Même si le thème a déjà été traité au cinéma [« La vie et rien d’autre » (1989) de Bertrand Tavernier, « La chambre des officiers » (2001) de François Dupeyron], le retour à la vie civile après la 1ère guerre mondiale, demeure toujours d’actualité. Le film débute dans les tranchées de l’Argonne en 1916 où les soldats subissent le pilonnage incessant et meurtrier des canons allemands. Retour à la vie civile en 1923 à Nantes (on y aperçoit la cathédrale St-Pierre et le cours Cambronne).

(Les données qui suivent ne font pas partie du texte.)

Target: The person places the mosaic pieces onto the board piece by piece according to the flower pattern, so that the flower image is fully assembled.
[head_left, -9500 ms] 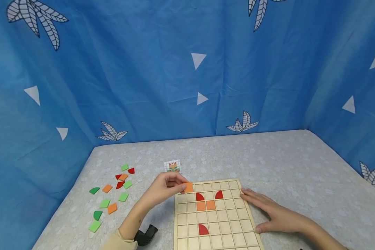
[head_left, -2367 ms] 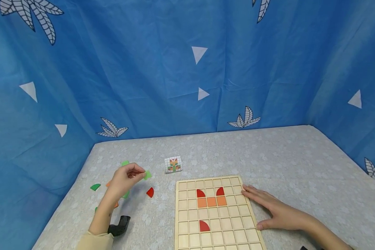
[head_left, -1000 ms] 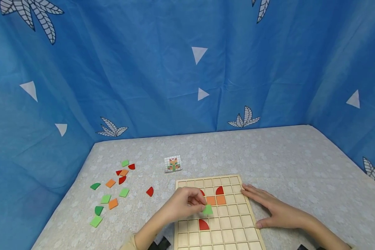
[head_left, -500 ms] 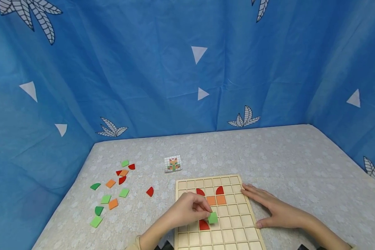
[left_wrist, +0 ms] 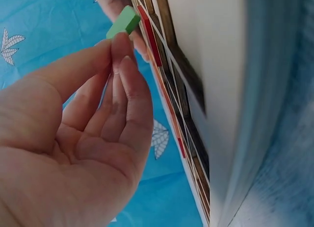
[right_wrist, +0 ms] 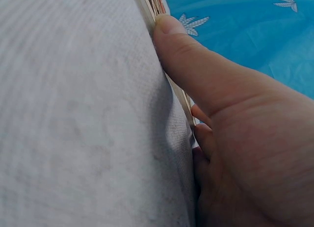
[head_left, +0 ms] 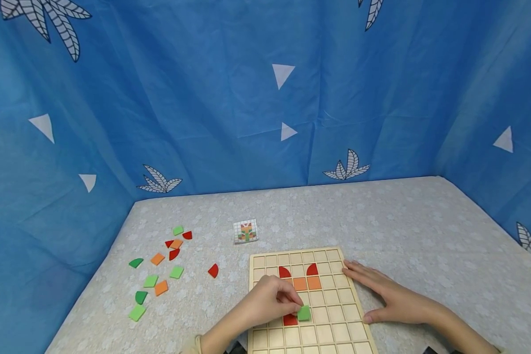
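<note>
My left hand (head_left: 272, 300) pinches a green square tile (head_left: 304, 313) between thumb and fingertips, over the middle of the wooden grid board (head_left: 335, 313). In the left wrist view the green tile (left_wrist: 123, 22) sticks out past the fingertips, tilted close to the grid. Red quarter-circle tiles (head_left: 312, 269) and a row of orange square tiles (head_left: 300, 283) sit in the board's cells; the left hand partly covers the leftmost orange one. My right hand (head_left: 394, 302) rests along the board's right edge, fingers extended, thumb touching the rim in the right wrist view.
Loose green, orange and red tiles (head_left: 150, 280) lie scattered at the left of the table. One red quarter-circle (head_left: 213, 270) lies apart, nearer the board. A small pattern card (head_left: 245, 231) lies behind the board. Blue curtain (head_left: 230, 98) surrounds the table's back and sides.
An orange tile joined the board's row and a red quarter-circle was moved nearer the board. Then my left hand brought a green tile over and lowered it slightly toward me. The right hand stayed.
</note>
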The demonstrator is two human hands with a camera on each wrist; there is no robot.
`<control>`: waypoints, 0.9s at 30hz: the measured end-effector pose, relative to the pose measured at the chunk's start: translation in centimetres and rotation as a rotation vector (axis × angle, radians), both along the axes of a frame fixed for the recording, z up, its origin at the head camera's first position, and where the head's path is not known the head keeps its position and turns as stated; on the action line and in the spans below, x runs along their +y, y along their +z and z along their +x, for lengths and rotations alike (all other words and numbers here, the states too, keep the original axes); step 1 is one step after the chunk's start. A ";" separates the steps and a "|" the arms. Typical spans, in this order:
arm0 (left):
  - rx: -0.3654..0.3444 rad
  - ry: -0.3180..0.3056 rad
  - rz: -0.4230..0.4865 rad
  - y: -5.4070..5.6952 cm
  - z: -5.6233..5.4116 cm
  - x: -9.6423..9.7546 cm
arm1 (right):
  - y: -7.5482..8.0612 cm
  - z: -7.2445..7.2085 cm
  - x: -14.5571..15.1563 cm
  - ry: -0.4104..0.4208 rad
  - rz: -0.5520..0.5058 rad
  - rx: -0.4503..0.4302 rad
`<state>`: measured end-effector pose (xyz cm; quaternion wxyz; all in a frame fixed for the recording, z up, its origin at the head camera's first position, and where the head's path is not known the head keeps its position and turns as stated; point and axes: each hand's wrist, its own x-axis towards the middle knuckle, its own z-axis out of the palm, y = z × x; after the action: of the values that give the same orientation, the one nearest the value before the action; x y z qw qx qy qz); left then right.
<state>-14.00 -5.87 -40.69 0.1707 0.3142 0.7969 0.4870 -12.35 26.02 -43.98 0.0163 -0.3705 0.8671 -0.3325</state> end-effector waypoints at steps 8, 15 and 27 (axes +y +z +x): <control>0.166 -0.035 -0.096 -0.2 0.2 0.1 | 0.0 0.0 0.0 -0.009 0.016 -0.003; 0.329 -0.058 -0.146 -0.3 0.1 0.0 | -0.1 -0.1 0.1 -0.006 0.019 0.001; 0.390 -0.063 -0.180 -0.4 0.1 0.1 | 0.0 0.0 0.0 -0.017 0.027 -0.004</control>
<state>-13.94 -5.79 -41.09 0.0556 0.4106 0.8449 0.3383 -12.38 26.06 -44.00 0.0201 -0.3624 0.8746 -0.3215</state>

Marcel Laffont (excellent Grégory GADENOIS, tout en retenue), ayant perdu la parole, est retourné vivre chez sa mère, veuve, tandis que son frère, Georges (Romain DURIS) est parti en Haute-Volta faire du troc pour acquérir des sculptures africaines, accompagné d’un autochtone, lui aussi ayant été soldat. spoiler: Suite à l’assassinat de ce dernier, il décide de rentrer (à 35 ans) en France pour trouver un travail d’ingénieur.spoiler: Il s’éprend du professeur de langage des sourds-muets (Céline SALETTE) de son frère . Avec un sens du montage et de l’ellipse (rappelant celui de Jean-Paul Rappeneau), Emmanuel Courcol décrit bien le mal-être des survivants de la Grande-Guerre, même chez ceux non touchés physiquement, sans oublier la reconstitution réaliste des années folles (au son du charleston et du fox-trot) avec ses zones d’ombres (enrichissement de certains grâce aux chantiers de réhabilitation des champs de bataille). Le style reste académique et manque un peu de souffle ou d’émotion. Le point faible du film réside dans la trop grande part accordée à la partie africaine de George Laffont (très bien filmée) qui pourrait constituer à elle seule un autre film.